■ Exercise directions
For this listing, reproduce the line with "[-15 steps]", the line with "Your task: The", and the lines between, exactly as they stand. Leave out pictures and all other lines.

Material for this task below:

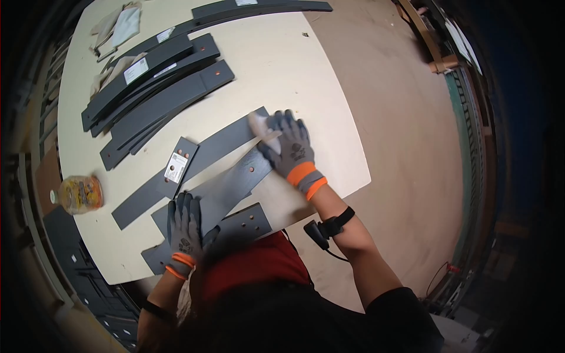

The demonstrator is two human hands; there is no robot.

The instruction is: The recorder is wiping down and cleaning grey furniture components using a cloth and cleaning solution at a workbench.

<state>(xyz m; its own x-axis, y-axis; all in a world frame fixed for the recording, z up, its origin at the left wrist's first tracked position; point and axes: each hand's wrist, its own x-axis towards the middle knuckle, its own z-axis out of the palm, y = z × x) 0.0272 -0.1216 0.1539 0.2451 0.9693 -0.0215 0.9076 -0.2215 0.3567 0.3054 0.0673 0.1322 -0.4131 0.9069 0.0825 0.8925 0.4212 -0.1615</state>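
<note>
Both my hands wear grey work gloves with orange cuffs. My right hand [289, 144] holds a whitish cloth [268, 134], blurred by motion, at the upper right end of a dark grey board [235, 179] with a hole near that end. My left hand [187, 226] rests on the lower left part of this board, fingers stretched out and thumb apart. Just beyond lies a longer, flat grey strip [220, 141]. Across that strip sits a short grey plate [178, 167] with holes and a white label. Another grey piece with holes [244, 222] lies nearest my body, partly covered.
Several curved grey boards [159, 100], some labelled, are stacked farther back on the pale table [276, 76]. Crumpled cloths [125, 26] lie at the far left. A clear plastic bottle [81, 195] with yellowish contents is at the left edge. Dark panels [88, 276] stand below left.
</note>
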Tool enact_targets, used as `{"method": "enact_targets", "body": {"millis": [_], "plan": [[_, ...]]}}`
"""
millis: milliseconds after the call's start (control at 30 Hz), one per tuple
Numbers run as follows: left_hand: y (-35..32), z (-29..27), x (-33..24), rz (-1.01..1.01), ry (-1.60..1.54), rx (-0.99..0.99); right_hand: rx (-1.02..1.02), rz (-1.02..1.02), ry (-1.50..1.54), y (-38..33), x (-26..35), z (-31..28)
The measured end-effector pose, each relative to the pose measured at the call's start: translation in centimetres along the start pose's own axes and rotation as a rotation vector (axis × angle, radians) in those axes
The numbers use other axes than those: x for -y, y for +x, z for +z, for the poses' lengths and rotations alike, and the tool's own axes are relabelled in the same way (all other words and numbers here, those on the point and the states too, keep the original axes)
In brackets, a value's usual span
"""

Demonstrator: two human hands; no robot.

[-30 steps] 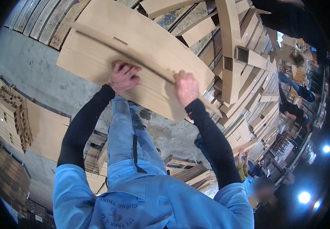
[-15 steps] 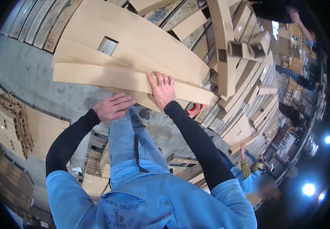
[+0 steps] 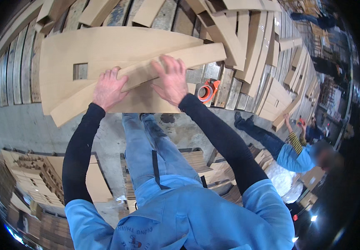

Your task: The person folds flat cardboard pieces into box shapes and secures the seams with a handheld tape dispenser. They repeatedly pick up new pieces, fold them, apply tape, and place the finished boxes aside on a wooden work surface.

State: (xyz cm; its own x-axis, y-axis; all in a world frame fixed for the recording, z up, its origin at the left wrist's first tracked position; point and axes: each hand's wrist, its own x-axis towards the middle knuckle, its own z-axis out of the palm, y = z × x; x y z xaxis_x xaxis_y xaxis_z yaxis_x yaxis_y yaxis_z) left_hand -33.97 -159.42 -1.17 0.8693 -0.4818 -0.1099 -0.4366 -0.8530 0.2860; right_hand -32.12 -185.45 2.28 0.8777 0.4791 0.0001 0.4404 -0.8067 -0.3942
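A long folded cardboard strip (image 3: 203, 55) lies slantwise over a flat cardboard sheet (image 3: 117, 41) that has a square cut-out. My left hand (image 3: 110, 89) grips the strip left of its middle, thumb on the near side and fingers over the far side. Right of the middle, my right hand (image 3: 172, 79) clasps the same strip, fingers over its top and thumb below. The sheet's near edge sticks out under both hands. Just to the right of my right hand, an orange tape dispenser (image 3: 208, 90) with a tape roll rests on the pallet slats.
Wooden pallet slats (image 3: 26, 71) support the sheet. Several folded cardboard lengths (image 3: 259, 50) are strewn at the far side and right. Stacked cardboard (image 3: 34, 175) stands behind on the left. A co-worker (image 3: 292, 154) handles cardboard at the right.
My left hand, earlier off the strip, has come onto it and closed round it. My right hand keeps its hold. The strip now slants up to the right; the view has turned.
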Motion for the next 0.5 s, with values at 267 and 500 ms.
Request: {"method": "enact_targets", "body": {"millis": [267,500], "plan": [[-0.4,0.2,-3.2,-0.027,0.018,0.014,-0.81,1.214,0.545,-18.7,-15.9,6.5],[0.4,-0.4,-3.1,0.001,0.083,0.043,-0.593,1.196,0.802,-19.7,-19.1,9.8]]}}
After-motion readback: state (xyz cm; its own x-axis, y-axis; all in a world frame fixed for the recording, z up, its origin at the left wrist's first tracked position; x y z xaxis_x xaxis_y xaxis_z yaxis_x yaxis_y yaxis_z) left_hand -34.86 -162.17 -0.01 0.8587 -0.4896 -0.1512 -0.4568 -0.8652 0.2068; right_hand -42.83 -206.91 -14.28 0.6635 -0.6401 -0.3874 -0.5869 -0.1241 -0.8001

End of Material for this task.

■ Answer section
[-15 steps] 
[+0 steps] 

Your task: The person folds flat cardboard pieces into box shapes and secures the seams with a handheld tape dispenser. They repeatedly pick up new pieces, fold them, apply tape, and place the finished boxes aside on a wooden work surface.

The response is now finished.